= YOUR TASK =
Your answer must contain each line of the data, copied exactly.

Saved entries
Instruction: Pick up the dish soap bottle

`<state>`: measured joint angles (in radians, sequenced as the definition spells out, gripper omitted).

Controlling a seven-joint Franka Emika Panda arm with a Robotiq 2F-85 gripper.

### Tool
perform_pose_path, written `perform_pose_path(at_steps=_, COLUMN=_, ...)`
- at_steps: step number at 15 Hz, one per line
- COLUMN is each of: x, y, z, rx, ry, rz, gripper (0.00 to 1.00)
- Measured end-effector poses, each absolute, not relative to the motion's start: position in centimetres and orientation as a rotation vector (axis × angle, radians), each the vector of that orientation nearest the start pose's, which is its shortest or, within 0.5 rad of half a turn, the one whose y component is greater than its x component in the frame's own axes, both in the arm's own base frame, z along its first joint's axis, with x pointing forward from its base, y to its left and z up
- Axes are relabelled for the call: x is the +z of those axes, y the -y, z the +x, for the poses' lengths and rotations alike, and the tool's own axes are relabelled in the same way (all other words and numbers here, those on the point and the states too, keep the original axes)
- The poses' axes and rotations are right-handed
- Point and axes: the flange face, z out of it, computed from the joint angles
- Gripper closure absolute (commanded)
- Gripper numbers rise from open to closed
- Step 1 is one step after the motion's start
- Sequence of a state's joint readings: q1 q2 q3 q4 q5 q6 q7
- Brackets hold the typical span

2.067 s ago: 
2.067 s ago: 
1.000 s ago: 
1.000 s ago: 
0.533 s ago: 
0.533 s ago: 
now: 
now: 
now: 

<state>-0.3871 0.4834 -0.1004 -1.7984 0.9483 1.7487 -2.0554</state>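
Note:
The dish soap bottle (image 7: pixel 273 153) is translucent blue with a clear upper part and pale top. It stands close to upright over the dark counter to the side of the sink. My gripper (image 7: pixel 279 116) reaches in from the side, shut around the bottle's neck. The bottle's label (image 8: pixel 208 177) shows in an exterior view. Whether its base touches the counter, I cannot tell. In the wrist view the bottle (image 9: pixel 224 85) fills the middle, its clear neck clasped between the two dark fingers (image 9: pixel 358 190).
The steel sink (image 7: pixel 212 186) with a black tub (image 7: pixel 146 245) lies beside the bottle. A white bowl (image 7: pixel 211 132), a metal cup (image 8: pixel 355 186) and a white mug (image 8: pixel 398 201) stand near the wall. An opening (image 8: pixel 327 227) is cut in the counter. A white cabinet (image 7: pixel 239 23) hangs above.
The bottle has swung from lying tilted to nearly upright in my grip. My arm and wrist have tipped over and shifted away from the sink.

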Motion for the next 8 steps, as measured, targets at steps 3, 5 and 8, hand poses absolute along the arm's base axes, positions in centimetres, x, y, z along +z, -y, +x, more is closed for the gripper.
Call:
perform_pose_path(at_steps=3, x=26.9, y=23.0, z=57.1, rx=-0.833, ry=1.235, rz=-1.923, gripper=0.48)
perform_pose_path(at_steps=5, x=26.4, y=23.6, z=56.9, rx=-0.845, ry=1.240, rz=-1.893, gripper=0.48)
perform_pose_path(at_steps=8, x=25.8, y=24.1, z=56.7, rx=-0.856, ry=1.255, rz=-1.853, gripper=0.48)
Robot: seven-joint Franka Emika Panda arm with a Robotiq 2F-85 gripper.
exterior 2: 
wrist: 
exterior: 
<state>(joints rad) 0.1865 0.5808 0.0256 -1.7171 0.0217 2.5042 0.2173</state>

= EXERCISE RESULT =
Instruction: Pick up the dish soap bottle

`<state>`: measured joint angles (in radians, sequenced as the definition spells out, gripper omitted).

Controlling a seven-joint Franka Emika Panda arm with a Robotiq 2F-85 gripper.

### Tool
perform_pose_path, written `perform_pose_path(at_steps=_, COLUMN=_, ...)`
- at_steps: step number at 15 Hz, one per line
- COLUMN is each of: x, y, z, rx, ry, rz, gripper (0.00 to 1.00)
- Measured end-effector poses, each absolute, not relative to the motion's start: position in centimetres and orientation as a rotation vector (axis × angle, radians), each the vector of that orientation nearest the start pose's, which is its shortest or, within 0.5 rad of half a turn, the one whose y component is greater than its x component in the frame's own axes, both in the arm's own base frame, z along its first joint's axis, with x pointing forward from its base, y to its left and z up
- Axes are relabelled for the call: x is the +z of those axes, y the -y, z the +x, for the poses' lengths and rotations alike, and the tool's own axes are relabelled in the same way (all other words and numbers here, those on the point and the states too, keep the original axes)
- The poses' axes and rotations are right-handed
- Point and axes: the flange face, z out of it, computed from the joint angles
- Gripper closure absolute (commanded)
- Gripper numbers rise from open to closed
- Step 1 is one step after the motion's start
- Sequence of a state's joint readings: q1 q2 q3 q4 q5 q6 q7
- Brackets hold the typical span

2.067 s ago: 
2.067 s ago: 
1.000 s ago: 
1.000 s ago: 
0.533 s ago: 
0.533 s ago: 
now: 
now: 
now: 

<state>-0.3871 0.4834 -0.1004 -1.7984 0.9483 1.7487 -2.0554</state>
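Note:
The dish soap bottle (image 7: pixel 273 153) is translucent blue with a clear upper part and pale top. It stands close to upright over the dark counter to the side of the sink. My gripper (image 7: pixel 279 116) reaches in from the side, shut around the bottle's neck. The bottle's label (image 8: pixel 208 177) shows in an exterior view. Whether its base touches the counter, I cannot tell. In the wrist view the bottle (image 9: pixel 224 85) fills the middle, its clear neck clasped between the two dark fingers (image 9: pixel 358 190).
The steel sink (image 7: pixel 212 186) with a black tub (image 7: pixel 146 245) lies beside the bottle. A white bowl (image 7: pixel 211 132), a metal cup (image 8: pixel 355 186) and a white mug (image 8: pixel 398 201) stand near the wall. An opening (image 8: pixel 327 227) is cut in the counter. A white cabinet (image 7: pixel 239 23) hangs above.
The bottle has swung from lying tilted to nearly upright in my grip. My arm and wrist have tipped over and shifted away from the sink.
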
Motion for the next 8 steps, as measured, targets at steps 3, 5 and 8, hand poses absolute along the arm's base axes, positions in centimetres, x, y, z along +z, -y, +x, more is closed for the gripper.
Call:
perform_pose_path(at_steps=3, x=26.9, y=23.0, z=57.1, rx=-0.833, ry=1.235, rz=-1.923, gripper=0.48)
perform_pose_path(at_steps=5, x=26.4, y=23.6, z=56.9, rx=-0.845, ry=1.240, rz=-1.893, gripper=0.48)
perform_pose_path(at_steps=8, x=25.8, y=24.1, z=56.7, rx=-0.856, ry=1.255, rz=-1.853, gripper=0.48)
Robot: seven-joint Franka Emika Panda arm with a Robotiq 2F-85 gripper.
exterior 2: 
wrist: 
exterior: 
<state>(joints rad) 0.1865 0.5808 0.0256 -1.7171 0.0217 2.5042 0.2173</state>

The required answer is now complete.